Gyan melirik pria di belakang punggung wanita itu yang diam-diam menyingkir pergi. "Siapa dia?" tanya Gyan dingin.

Wanita yang dipanggil May itu tersenyum. "Bukan siapa-siapa, hanya pria kesepian yang lagi cari hiburan di luar."

"Dan kamu penghiburnya?" Alis Gyan terangkat sebelah.

"Aah, Sayang. Aku juga sama kesepian karena kamu tinggal kerja terus. Aku juga butuh hiburan."

"Tapi caramu menghibur diri nggak masuk di aku. Aku capek memberimu kesempatan. Jadi, detik ini juga aku bebaskan kamu melakukan apa pun sesuka hati kamu."

Wanita dengan softlens abu itu tampak terkejut. "Maksudnya?"

"We're over!"

Rangkulan pada leher Gyan terlepas. "Nggak bisa gitu dong, Gy!"

"Apanya yang nggak bisa? Kamu pikir aku suka melihat pacarku bermesraan dengan laki-laki lain? Dan ini bukan pertama kalinya kalau kamu lupa."

"Astaga, Gy! Mereka cuma hiburan. Yang aku cinta itu kamu! Kamu juga bisa melakukan hal sama, asal kamu berakhir denganku."

Sudut bibir Gyan terangkat. Dia benar-benar tak habis mengerti kenapa masih bisa percaya pada wanita di hadapannya ini.

"Itu bukan caraku. Sori, jalan kita sudah beda. Entah cinta macam apa yang kamu bicarakan itu." Setelah mengatakan itu Gyan berbalik dan melangkah pergi.

"Gyan!

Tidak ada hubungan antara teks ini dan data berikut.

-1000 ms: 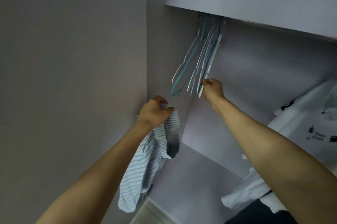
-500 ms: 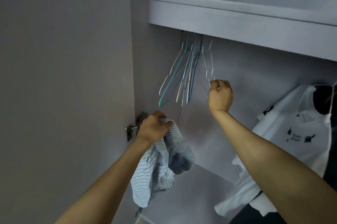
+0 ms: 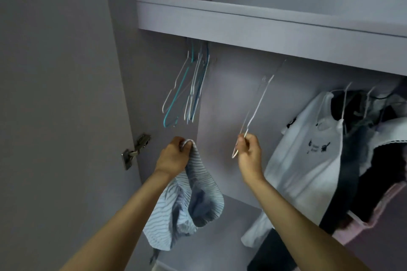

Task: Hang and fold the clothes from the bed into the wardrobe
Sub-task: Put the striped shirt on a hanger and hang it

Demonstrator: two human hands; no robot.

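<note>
Striped shirt point(image 3: 193, 200): pale blue-and-white stripes, bunched and crumpled, gripped at its top by the left hand point(image 3: 175, 156), the rest drooping below the wrist, near left in the wardrobe point(image 3: 264, 26).
White hanger point(image 3: 253, 116): thin wire, pinched at its lower end by the right hand point(image 3: 250, 149), tilted up and to the right, hook end blurred.
Spare hangers point(image 3: 189, 90): a cluster of white and teal ones, hanging under the shelf at far left, swung at a slant.
Hung clothes point(image 3: 308, 160): white printed top and dark garments, at right.
</note>
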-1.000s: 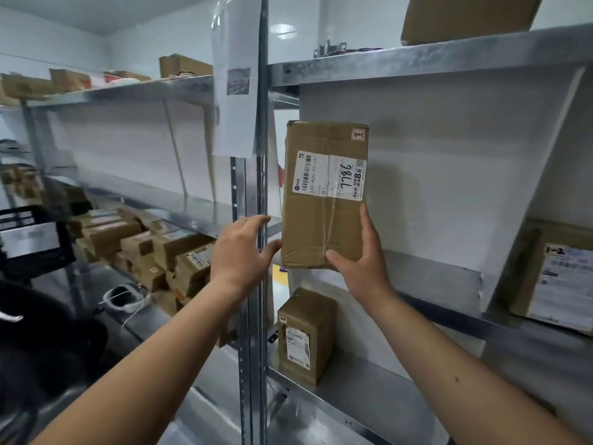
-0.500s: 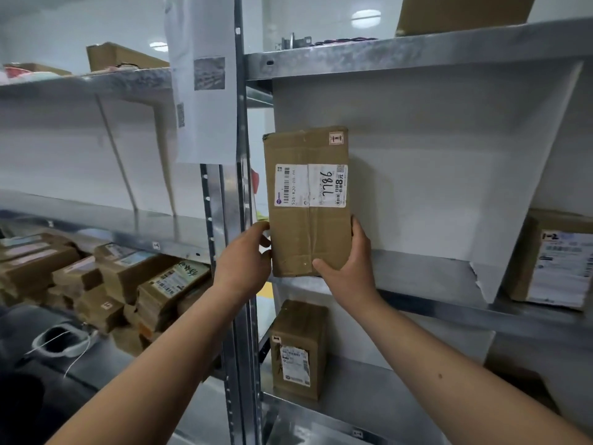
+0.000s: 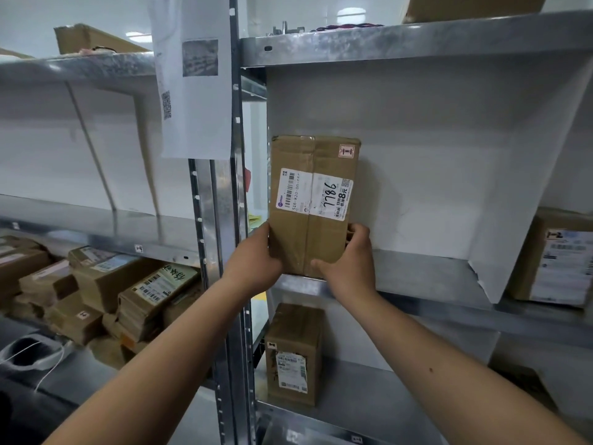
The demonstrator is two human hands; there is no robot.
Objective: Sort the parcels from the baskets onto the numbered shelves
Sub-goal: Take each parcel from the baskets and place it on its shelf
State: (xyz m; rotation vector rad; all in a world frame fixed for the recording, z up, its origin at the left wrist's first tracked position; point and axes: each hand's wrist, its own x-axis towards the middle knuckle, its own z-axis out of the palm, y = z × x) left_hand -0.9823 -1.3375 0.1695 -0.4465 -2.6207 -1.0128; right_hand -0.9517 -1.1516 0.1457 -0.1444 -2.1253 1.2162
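Observation:
A tall brown cardboard parcel (image 3: 313,203) with a white label marked 7786 stands upright at the left end of the middle metal shelf (image 3: 426,274), beside the steel upright (image 3: 236,239). My left hand (image 3: 256,256) grips its lower left edge. My right hand (image 3: 348,256) grips its lower right corner, thumb across the front, fingers curled round the side. The parcel's bottom edge touches the shelf's front lip.
A smaller labelled box (image 3: 293,354) stands on the shelf below. Another parcel (image 3: 556,258) sits at the right behind a white divider (image 3: 500,220). Several boxes (image 3: 134,290) are stacked in the left bay. A paper sheet (image 3: 192,75) hangs on the upright.
The parcel has come down and back onto the shelf, against the left end. My left hand moved from the upright onto the parcel's left edge; my right hand now wraps its lower right corner.

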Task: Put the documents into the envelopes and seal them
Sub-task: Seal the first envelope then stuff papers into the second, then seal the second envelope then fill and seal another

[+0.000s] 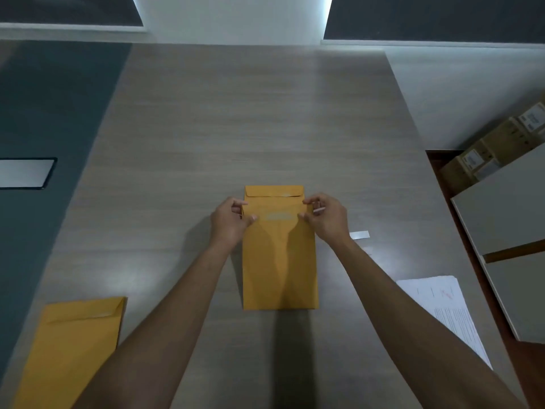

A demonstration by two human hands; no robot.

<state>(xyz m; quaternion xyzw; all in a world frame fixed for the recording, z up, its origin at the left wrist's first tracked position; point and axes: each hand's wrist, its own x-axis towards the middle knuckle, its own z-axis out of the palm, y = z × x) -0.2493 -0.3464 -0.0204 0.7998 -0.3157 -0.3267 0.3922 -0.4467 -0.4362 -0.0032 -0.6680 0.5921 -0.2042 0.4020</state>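
Both hands pinch the upper edges of a flat, rectangular manila envelope lying lengthwise at the middle of the table: the left hand grips its left edge with curled fingers, and the right hand grips the right edge while also holding a thin white strip. The envelope's flap lies folded down at the far end. At the near left corner lies a second smooth manila envelope. The table has a pale grey wood-grain surface. Just right of the right hand lies a small white paper strip. Near right sits a stack of white printed documents.
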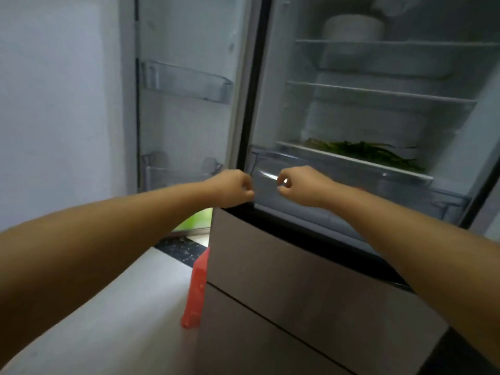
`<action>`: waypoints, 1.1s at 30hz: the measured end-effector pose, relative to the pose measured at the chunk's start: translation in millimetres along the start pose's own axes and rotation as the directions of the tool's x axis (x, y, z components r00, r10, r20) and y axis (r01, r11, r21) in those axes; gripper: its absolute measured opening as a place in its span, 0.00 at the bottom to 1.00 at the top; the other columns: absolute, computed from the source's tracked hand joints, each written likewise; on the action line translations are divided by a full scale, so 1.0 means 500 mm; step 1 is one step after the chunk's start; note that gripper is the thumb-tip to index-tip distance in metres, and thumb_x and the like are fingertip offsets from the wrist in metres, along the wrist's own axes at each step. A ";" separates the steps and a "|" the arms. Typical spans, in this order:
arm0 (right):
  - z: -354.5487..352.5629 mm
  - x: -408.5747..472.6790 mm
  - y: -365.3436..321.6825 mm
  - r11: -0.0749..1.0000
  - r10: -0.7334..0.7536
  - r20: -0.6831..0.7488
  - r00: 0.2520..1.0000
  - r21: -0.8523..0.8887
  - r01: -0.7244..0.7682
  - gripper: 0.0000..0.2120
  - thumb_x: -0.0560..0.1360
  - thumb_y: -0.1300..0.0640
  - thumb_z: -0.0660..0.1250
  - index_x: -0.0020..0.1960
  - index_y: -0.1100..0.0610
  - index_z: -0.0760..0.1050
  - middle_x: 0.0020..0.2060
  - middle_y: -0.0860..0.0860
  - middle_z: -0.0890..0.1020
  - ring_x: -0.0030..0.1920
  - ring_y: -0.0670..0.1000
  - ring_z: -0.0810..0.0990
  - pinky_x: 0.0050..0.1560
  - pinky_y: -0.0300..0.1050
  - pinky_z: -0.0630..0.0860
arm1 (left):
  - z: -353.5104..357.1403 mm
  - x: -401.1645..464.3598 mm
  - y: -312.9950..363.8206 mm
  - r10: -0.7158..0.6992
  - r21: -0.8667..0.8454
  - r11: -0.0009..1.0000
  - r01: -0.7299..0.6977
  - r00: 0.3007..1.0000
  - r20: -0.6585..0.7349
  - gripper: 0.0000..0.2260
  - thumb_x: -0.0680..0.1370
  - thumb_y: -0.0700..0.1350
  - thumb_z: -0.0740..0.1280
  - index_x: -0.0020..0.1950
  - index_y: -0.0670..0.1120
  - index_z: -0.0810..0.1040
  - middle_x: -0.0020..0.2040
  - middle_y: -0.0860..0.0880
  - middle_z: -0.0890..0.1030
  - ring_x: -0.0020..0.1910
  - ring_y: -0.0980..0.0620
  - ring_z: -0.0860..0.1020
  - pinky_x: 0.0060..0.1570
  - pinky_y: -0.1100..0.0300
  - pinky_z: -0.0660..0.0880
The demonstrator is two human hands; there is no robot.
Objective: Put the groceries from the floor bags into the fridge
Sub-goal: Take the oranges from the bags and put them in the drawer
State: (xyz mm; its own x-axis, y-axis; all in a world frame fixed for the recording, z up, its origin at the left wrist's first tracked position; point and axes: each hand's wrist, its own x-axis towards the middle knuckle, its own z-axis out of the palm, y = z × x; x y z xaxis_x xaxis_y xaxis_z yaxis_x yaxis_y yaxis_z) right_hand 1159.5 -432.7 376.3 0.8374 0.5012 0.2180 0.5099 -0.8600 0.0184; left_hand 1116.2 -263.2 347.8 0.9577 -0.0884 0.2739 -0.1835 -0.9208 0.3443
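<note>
The fridge stands open, and its clear crisper drawer (392, 189) sits at the bottom of the upper compartment. Both my arms reach forward to the drawer's left front corner. My left hand (232, 186) is at the fridge's left edge with its fingers curled closed. My right hand (295, 182) is just in front of the drawer's face, fingers curled in too, with a small glint between them; I see nothing clearly held. Green leafy vegetables (373, 155) lie on the glass shelf right above the drawer.
A white round container (351, 28) sits on the top shelf. The open door at left has clear door bins (189, 82). Below are closed beige freezer drawers (270, 266). A red object (196, 290) stands on the floor beside the fridge, with something green (197, 220) behind it.
</note>
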 end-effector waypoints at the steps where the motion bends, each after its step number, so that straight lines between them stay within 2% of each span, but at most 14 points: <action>1: 0.024 -0.011 -0.043 0.999 -0.038 0.040 0.998 -0.004 0.038 0.12 0.77 0.52 0.60 0.56 0.54 0.77 0.55 0.53 0.81 0.54 0.56 0.78 0.54 0.52 0.77 | 0.013 -0.051 -0.036 -0.038 0.004 0.999 0.038 0.999 0.030 0.11 0.77 0.45 0.63 0.54 0.44 0.81 0.53 0.44 0.82 0.48 0.46 0.77 0.44 0.64 0.67; 4: 0.097 -0.041 -0.195 0.985 -0.172 0.122 0.978 0.000 0.173 0.11 0.77 0.53 0.60 0.55 0.54 0.77 0.53 0.52 0.81 0.52 0.56 0.78 0.48 0.49 0.77 | 0.031 -0.221 -0.163 -0.186 0.019 0.983 0.185 0.978 0.089 0.11 0.78 0.47 0.63 0.55 0.45 0.80 0.53 0.46 0.81 0.49 0.48 0.77 0.47 0.60 0.71; 7: 0.167 -0.062 -0.378 0.949 -0.310 0.162 0.937 -0.003 0.314 0.12 0.76 0.53 0.60 0.56 0.54 0.77 0.55 0.54 0.81 0.55 0.58 0.78 0.52 0.49 0.76 | 0.017 -0.405 -0.300 -0.343 0.015 0.939 0.343 0.937 0.059 0.11 0.78 0.48 0.62 0.55 0.45 0.79 0.54 0.46 0.81 0.48 0.49 0.77 0.50 0.57 0.75; 9: 0.213 -0.079 -0.522 0.908 -0.411 0.205 0.888 0.007 0.419 0.10 0.76 0.54 0.60 0.52 0.55 0.78 0.54 0.56 0.81 0.53 0.59 0.78 0.48 0.47 0.75 | 0.004 -0.544 -0.390 -0.454 -0.015 0.890 0.455 0.890 0.040 0.11 0.79 0.48 0.62 0.58 0.46 0.78 0.55 0.48 0.80 0.46 0.51 0.75 0.50 0.57 0.74; 11: 0.256 -0.110 -0.680 0.857 -0.506 0.250 0.826 0.035 0.515 0.08 0.77 0.53 0.59 0.47 0.52 0.77 0.54 0.56 0.80 0.50 0.58 0.77 0.44 0.44 0.71 | -0.003 -0.702 -0.477 -0.560 -0.026 0.827 0.561 0.828 0.031 0.13 0.79 0.49 0.62 0.61 0.47 0.75 0.55 0.47 0.80 0.48 0.51 0.76 0.52 0.56 0.74; 14: 0.310 -0.182 -0.924 0.765 -0.633 0.274 0.725 0.077 0.639 0.14 0.78 0.51 0.58 0.61 0.54 0.74 0.57 0.53 0.79 0.55 0.57 0.77 0.47 0.45 0.72 | -0.025 -0.951 -0.593 -0.698 -0.019 0.715 0.699 0.715 0.038 0.15 0.79 0.49 0.61 0.64 0.48 0.72 0.55 0.46 0.80 0.51 0.48 0.77 0.54 0.53 0.76; 18: 0.381 -0.292 -1.227 0.621 -0.764 0.301 0.570 0.105 0.777 0.16 0.79 0.51 0.56 0.64 0.55 0.71 0.58 0.54 0.78 0.57 0.56 0.76 0.49 0.47 0.71 | -0.085 -1.244 -0.700 -0.857 -0.067 0.514 0.855 0.516 0.013 0.16 0.79 0.50 0.60 0.65 0.47 0.71 0.56 0.44 0.79 0.49 0.48 0.77 0.54 0.53 0.75; 21: 0.426 -0.366 -1.408 0.535 -0.820 0.341 0.459 0.173 0.827 0.17 0.80 0.51 0.55 0.65 0.55 0.71 0.59 0.55 0.77 0.58 0.57 0.76 0.52 0.48 0.73 | -0.138 -1.412 -0.761 -0.920 -0.101 0.390 0.915 0.391 -0.011 0.15 0.80 0.51 0.59 0.63 0.46 0.73 0.56 0.44 0.79 0.51 0.47 0.78 0.55 0.51 0.76; 25: 0.471 -0.429 -1.582 0.447 -0.853 0.400 0.335 0.231 0.864 0.16 0.80 0.53 0.55 0.65 0.57 0.71 0.58 0.56 0.78 0.57 0.57 0.77 0.52 0.49 0.74 | -0.184 -1.564 -0.832 -0.958 -0.156 0.285 0.946 0.283 -0.037 0.14 0.80 0.51 0.59 0.61 0.46 0.74 0.54 0.44 0.79 0.49 0.47 0.78 0.53 0.52 0.76; 29: 0.527 -0.424 -1.711 0.455 -0.841 0.448 0.303 0.284 0.844 0.15 0.80 0.53 0.56 0.62 0.57 0.73 0.56 0.55 0.79 0.54 0.56 0.78 0.50 0.47 0.75 | -0.192 -1.638 -0.919 -0.978 -0.202 0.205 0.958 0.208 -0.007 0.14 0.79 0.50 0.60 0.61 0.45 0.74 0.55 0.44 0.79 0.51 0.46 0.78 0.54 0.52 0.76; 33: 0.582 -0.368 -1.842 0.476 -0.840 0.452 0.299 0.351 0.806 0.15 0.79 0.52 0.58 0.62 0.55 0.74 0.57 0.54 0.79 0.55 0.55 0.78 0.50 0.45 0.73 | -0.208 -1.653 -1.044 -0.984 -0.233 0.172 0.957 0.180 0.014 0.13 0.79 0.50 0.60 0.59 0.45 0.75 0.55 0.44 0.79 0.51 0.46 0.78 0.54 0.52 0.76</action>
State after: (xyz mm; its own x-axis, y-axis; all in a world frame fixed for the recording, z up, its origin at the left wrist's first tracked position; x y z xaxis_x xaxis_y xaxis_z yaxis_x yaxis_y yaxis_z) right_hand 592.9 295.0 35.4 -0.0888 0.9158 -0.3917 0.9870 0.0280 -0.1583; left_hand 397.2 329.8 35.1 0.3557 0.8846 -0.3017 0.8337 -0.1544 0.5302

Kamu nggak bisa seenaknya mutusin aku gitu!" teriak May tak terima. Dengan cepat dia mengejar langkah Gyan. Namun, dia kurang beruntung. Saking cepatnya berjalan wanita itu tersandung kakinya sendiri dan jatuh tersungkur.

Kejadian itu cukup membuat gaduh. Bahkan Gyan yang berada beberapa langkah di depan wanita itu sampai menoleh. Namun seakan tidak peduli, dia pun kembali melangkah.